--- ASSIGNMENT ---
Look through the data below and report how many lines include "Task". Only the number should be given.

(Items from a dataset)
----

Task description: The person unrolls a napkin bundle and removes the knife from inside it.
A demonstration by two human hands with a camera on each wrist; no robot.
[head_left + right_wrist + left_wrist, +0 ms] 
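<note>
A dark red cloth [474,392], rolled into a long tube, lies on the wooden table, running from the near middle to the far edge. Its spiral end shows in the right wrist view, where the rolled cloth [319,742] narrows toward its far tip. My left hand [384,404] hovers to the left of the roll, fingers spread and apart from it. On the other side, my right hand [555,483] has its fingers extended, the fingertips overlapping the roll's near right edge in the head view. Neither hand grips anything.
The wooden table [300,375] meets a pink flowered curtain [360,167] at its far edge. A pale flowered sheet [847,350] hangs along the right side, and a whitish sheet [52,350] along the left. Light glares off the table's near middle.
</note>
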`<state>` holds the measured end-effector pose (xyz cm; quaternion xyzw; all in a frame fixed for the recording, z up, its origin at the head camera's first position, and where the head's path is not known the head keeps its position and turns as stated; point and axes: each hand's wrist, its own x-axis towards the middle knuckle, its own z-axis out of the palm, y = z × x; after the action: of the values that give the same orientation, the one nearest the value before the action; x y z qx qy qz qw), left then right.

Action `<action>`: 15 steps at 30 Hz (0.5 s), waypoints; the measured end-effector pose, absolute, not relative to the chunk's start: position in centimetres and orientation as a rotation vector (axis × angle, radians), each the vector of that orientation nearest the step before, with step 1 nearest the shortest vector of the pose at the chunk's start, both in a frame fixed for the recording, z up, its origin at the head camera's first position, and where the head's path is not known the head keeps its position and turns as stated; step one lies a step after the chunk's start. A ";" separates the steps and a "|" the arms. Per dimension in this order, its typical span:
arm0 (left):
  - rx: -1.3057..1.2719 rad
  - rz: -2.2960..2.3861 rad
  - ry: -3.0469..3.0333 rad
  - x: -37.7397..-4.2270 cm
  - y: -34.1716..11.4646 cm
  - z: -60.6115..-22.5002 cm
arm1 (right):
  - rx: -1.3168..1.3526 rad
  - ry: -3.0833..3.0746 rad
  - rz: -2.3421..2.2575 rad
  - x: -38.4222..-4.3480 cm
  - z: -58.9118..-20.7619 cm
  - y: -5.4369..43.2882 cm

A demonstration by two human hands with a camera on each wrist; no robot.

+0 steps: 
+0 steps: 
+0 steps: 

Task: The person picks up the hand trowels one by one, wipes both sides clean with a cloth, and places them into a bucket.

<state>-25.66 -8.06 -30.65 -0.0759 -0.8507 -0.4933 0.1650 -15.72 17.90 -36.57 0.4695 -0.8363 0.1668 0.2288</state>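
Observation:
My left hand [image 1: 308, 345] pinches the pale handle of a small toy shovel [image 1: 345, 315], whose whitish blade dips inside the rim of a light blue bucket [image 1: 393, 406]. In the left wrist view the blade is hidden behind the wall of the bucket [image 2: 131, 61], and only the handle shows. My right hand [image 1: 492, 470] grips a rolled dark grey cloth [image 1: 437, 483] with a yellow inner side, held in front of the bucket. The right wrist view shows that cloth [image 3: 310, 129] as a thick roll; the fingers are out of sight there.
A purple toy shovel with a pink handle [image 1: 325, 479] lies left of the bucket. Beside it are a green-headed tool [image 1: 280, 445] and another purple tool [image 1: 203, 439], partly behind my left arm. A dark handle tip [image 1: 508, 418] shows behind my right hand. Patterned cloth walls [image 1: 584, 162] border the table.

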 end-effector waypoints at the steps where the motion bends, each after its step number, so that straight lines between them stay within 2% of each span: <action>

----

--- ANSWER BOX ---
2